Le président du PP, Alberto Nez Feijo, ce jeudi à Bruxelles.tarekmjMONDE

« Comment allons-nous accompagner un changement dans lequel Gouvernement Il semble qu’il ne soit plus intéressé à négocier le Conseil général du pouvoir judiciaire (CGPJ) mais ce qui l’intéresse, c’est de contrôler la Cour constitutionnelle ? » Le président du PP, Alberto Nez Feijo, a donné ce vendredi pour « cassé » les « ponts » pour « continuer à négocier » avec le PSOE pour renouveler le Conseil général du pouvoir judiciaire, après que l’exécutif a annoncé un nouveau changement juridique pour permettre au Conseil de nommer les deux magistrats correspondants du TC.

Aujourd’hui, les quatre magistrats du TC dont le mandat est arrivé à expiration ne peuvent être nommés, précisément à cause à la fois du blocage du renouvellement du CGPJ et de la précédente réforme législative des Socialistes et United We Can, votée en urgence pour éviter qu’un Conseil à majorité conservatrice ne puisse prendre des rendez-vous lorsqu’il était en fonction.

« Comment allons-nous annoncer un changement que nous négocions, si nous apprenons par les médias qu’en pleines pourparlers, le gouvernement va modifier unilatéralement les pouvoirs du CGPJ », a insisté Feijo dans une interview accordée à Le programme d’Ana Rosa. Visiblement vexé, le président du PP a demandé au présentateur : « Pensez-vous pouvoir négocier avec quelqu’un qui non seulement n’a aucun respect pour la négociation, mais qui brise en plus toute sorte de pont pour continuer les conversations et continuer à négocier ? »

Selon le récit de Feijo, des négociations étaient déjà en cours, mais la vérité est que Gnova avait transféré aux médias les conversations entre le sous-secrétaire aux affaires institutionnelles du populaireEsteban González Pons, et le ministre de la Présidence, Flix Bolaos, n’allaient pas commencer officiellement tant que Feijo n’aurait pas envoyé à Sánchez une proposition écrite pour le renouvellement, la régénération et la dépolitisation de la justice.

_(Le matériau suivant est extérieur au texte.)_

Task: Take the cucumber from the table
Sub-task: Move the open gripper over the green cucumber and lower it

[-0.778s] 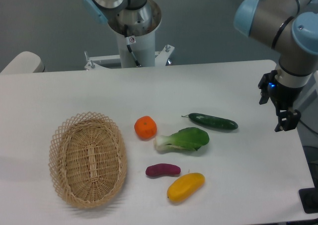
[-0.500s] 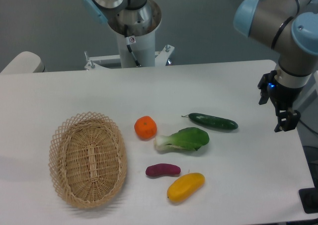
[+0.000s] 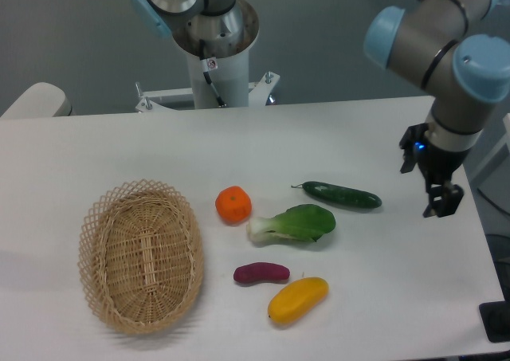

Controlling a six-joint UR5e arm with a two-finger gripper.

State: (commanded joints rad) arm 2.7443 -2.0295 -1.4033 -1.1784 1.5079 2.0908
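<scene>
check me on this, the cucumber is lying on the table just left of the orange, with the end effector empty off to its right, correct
Not quite. The camera view shows the cucumber lying on the table to the right of the orange, not left. The end effector is indeed empty, off to the cucumber's right.

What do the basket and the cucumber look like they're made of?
The basket looks like woven wicker or rattan: tan strands in an open lattice rim, matte. The cucumber is dark green and glossy with pale highlights along its skin; real vegetable or plastic replica, the picture cannot settle.
</scene>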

Le PP s’était donné jusqu’au 13 juillet, mais la réforme pour changer le fonctionnement interne du CGPJ que le PSOE va proposer a complètement bouleversé ses schémas. « Parfois, nous avons le sentiment que l’objectif du gouvernement n’est pas de négocier quoi que ce soit avec le Parti populaire », a déploré Feijo. « Il n’a ni négocié le plan économique ni ne veut négocier le renouvellement de la magistrature ni ne veut négocier la politique étrangère », s’est-il défiguré.

Pour le leader du PP, le projet politique de Pedro Sánchez « consiste à contrôler les institutions et à rester dans le gouvernement qu’il ne gouvernera pas ». « Et il s’agit exclusivement d’un projet personnaliste. Après ce qu’on a vu avec la CEI ou la CNI, ça commence à être une préoccupation qui n’est pas ponctuelle, mais plutôt structurelle », a-t-il conclu.